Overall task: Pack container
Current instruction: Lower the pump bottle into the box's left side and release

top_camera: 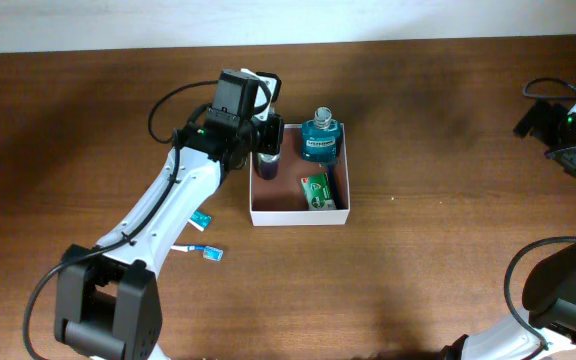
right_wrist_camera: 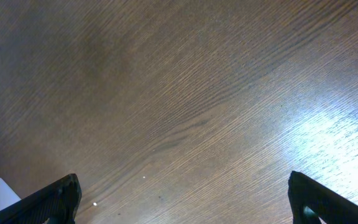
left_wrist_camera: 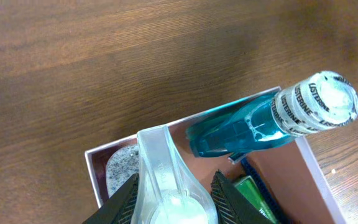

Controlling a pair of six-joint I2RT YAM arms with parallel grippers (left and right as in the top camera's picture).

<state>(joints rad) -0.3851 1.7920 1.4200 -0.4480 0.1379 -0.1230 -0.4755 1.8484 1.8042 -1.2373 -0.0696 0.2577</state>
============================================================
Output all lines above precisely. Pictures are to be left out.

Overall task: Pack container
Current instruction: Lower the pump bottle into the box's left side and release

top_camera: 
right_wrist_camera: 
left_wrist_camera: 

Controlling a pair of six-joint I2RT YAM arms with parallel grippers (left and right as in the top camera's picture).

<state>(joints rad) -0.3851 1.7920 1.4200 -0.4480 0.1379 -0.1230 -0.4755 1.8484 1.8042 -1.2373 -0.0696 0.2577</state>

This output contains the complete answer.